### About this task
The required output is the complete data, repeated without alteration.

### Dataset excerpt
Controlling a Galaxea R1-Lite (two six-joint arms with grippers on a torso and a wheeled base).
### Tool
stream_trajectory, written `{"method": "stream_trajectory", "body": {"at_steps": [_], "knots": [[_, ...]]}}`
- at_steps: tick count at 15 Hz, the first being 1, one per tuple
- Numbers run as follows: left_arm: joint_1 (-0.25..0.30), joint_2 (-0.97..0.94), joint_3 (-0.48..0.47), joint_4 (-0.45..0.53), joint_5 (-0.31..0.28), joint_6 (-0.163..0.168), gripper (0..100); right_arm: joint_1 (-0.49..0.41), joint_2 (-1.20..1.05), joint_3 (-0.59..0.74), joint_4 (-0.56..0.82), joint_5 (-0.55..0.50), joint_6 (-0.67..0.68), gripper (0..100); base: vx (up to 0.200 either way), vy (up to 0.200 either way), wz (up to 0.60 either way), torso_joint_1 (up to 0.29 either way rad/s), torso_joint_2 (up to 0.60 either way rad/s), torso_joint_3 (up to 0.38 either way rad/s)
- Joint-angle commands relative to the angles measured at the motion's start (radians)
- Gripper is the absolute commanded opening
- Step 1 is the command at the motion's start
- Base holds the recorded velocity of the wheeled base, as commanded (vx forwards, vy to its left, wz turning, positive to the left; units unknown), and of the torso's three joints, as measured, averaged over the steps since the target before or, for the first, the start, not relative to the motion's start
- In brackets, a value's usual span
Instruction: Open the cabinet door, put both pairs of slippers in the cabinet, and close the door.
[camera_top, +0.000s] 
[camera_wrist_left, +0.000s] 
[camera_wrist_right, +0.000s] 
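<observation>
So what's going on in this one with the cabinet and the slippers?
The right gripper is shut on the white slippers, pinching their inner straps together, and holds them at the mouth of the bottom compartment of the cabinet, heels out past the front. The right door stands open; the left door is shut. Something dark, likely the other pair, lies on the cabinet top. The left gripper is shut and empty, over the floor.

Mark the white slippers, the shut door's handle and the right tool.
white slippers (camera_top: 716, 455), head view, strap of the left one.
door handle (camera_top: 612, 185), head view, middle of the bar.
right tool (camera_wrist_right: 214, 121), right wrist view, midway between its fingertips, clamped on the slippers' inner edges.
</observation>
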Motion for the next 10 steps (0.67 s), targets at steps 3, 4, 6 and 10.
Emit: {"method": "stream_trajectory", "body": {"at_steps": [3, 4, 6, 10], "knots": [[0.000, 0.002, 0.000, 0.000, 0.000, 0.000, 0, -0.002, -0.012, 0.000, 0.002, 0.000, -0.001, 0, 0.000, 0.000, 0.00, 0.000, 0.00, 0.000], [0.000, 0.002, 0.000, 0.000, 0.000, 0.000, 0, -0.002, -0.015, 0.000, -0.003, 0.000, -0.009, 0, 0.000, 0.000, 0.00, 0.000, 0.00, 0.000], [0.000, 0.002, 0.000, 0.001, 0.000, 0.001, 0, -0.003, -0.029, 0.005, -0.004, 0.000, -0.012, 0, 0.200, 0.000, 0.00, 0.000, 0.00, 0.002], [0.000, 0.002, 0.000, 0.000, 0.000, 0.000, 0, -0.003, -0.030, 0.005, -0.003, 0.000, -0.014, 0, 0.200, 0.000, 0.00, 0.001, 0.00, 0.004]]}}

### Problem solution
Controlling a Galaxea R1-Lite (two six-joint arms with grippers on a torso and a wheeled base).
### Tool
stream_trajectory, written `{"method": "stream_trajectory", "body": {"at_steps": [_], "knots": [[_, ...]]}}`
- at_steps: tick count at 15 Hz, the first being 1, one per tuple
- Numbers run as follows: left_arm: joint_1 (-0.25..0.30), joint_2 (-0.97..0.94), joint_3 (-0.48..0.47), joint_4 (-0.45..0.53), joint_5 (-0.31..0.28), joint_6 (-0.163..0.168), gripper (0..100); right_arm: joint_1 (-0.49..0.41), joint_2 (-1.20..1.05), joint_3 (-0.59..0.74), joint_4 (-0.56..0.82), joint_5 (-0.55..0.50), joint_6 (-0.67..0.68), gripper (0..100); base: vx (up to 0.200 either way), vy (up to 0.200 either way), wz (up to 0.60 either way), torso_joint_1 (up to 0.29 either way rad/s), torso_joint_2 (up to 0.60 either way rad/s), torso_joint_3 (up to 0.38 either way rad/s)
- Joint-angle commands relative to the angles measured at the motion's start (radians)
- Gripper is the absolute commanded opening
- Step 1 is the command at the motion's start
- Base holds the recorded velocity of the wheeled base, as commanded (vx forwards, vy to its left, wz turning, positive to the left; units unknown), and of the torso's three joints, as measured, averaged over the steps since the target before or, for the first, the start, not relative to the motion's start
- In brackets, a value's usual span
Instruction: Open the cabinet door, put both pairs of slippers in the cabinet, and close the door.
[camera_top, +0.000s] 
[camera_wrist_left, +0.000s] 
[camera_wrist_right, +0.000s] 
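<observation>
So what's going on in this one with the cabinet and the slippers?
The right gripper is shut on the white slippers, pinching their inner straps together, and holds them at the mouth of the bottom compartment of the cabinet, heels out past the front. The right door stands open; the left door is shut. Something dark, likely the other pair, lies on the cabinet top. The left gripper is shut and empty, over the floor.

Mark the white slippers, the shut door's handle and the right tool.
white slippers (camera_top: 716, 455), head view, strap of the left one.
door handle (camera_top: 612, 185), head view, middle of the bar.
right tool (camera_wrist_right: 214, 121), right wrist view, midway between its fingertips, clamped on the slippers' inner edges.
</observation>
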Motion for the next 10 steps (0.67 s), targets at steps 3, 4, 6 and 10.
Emit: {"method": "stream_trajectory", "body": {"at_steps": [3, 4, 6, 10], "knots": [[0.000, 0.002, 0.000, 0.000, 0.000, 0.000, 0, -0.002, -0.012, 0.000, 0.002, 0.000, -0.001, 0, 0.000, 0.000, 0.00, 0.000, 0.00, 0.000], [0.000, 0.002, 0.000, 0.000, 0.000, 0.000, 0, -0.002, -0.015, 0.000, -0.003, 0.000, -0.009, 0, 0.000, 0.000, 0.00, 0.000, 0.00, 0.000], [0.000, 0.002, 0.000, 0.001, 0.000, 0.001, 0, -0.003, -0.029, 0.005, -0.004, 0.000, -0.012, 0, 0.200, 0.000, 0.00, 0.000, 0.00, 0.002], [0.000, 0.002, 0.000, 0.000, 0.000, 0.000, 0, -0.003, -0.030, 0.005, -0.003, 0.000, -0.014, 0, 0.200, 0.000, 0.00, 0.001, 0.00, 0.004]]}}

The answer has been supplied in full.